_Exercise:_
Look through the entries below and copy exactly the part that begins with the line containing "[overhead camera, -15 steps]" and ends with the line containing "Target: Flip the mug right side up". Do not copy the pictures.

_Available records:_
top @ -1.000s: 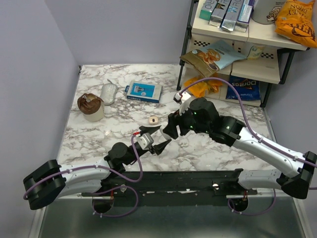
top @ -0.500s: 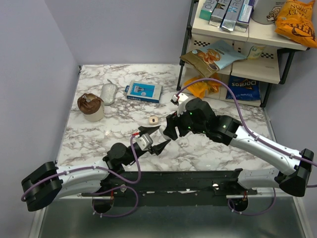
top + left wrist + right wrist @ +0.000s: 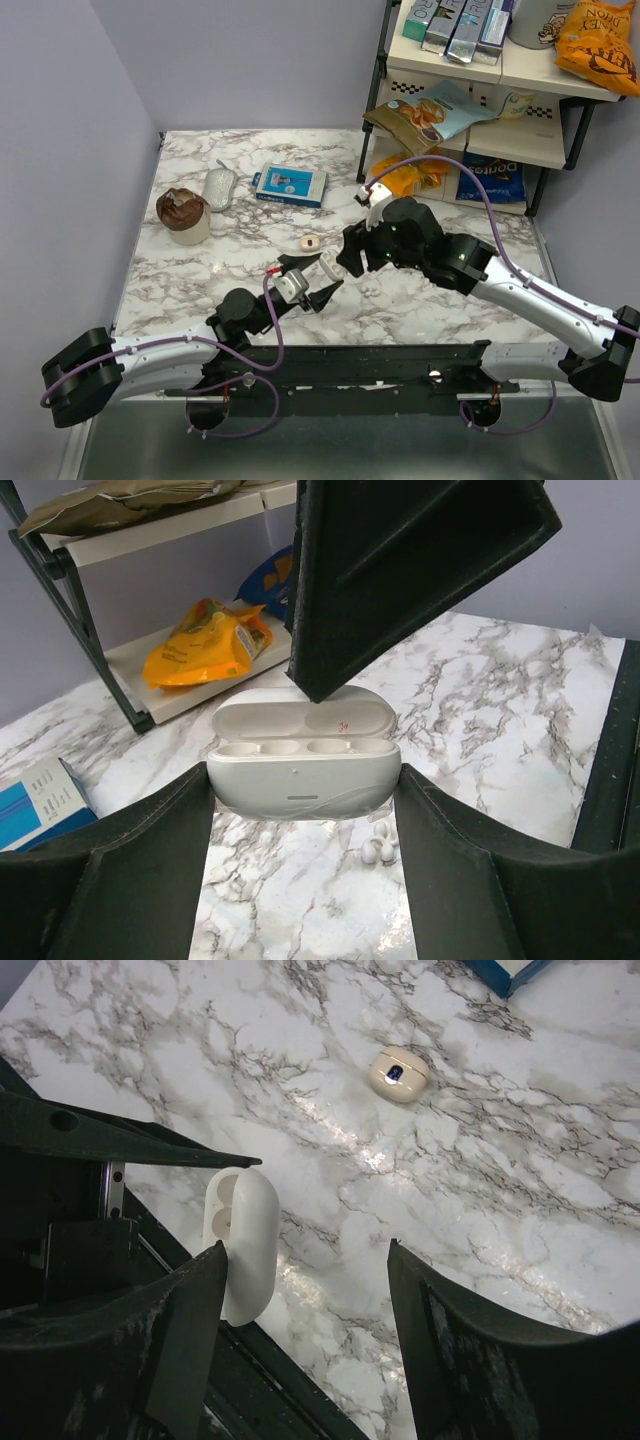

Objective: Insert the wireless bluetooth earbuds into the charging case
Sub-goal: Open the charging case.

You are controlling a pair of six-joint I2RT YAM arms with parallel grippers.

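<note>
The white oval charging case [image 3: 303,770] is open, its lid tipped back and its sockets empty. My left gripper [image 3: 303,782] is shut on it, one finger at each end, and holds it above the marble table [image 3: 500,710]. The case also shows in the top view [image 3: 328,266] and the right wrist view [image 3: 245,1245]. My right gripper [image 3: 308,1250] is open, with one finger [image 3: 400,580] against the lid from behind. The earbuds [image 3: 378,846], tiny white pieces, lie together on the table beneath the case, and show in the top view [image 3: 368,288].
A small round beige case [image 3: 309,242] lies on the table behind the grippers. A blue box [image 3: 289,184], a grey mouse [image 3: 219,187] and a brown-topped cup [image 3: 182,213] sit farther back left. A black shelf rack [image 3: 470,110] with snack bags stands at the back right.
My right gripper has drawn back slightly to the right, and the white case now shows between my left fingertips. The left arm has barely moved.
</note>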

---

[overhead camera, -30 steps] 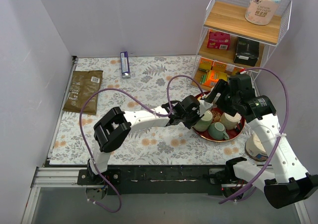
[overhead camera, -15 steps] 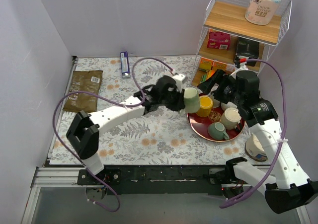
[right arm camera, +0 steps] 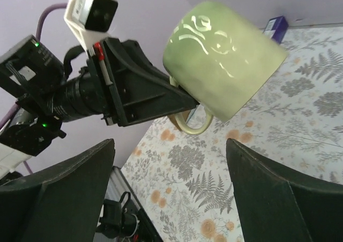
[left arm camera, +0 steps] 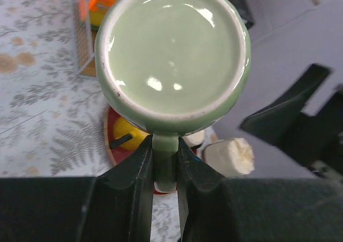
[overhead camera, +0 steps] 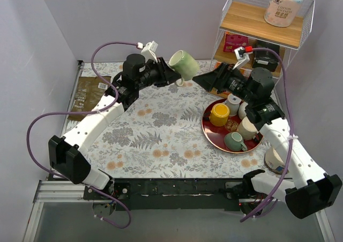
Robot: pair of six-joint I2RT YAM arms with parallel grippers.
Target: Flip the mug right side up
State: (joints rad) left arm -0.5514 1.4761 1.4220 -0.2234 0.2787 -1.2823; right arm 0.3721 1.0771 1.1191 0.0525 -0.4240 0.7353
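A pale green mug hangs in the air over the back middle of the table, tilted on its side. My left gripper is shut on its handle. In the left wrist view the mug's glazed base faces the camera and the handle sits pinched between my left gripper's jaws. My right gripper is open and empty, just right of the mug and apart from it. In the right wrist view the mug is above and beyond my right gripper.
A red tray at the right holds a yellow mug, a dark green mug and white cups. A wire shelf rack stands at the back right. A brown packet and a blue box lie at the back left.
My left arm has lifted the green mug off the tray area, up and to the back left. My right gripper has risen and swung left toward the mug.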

_Response to this exercise:_
[overhead camera, -15 steps] 
[right arm camera, +0 steps] 
[left arm camera, +0 steps] 
[overhead camera, +0 steps] 
Robot: pair of six-joint I2RT YAM arms with parallel grippers.
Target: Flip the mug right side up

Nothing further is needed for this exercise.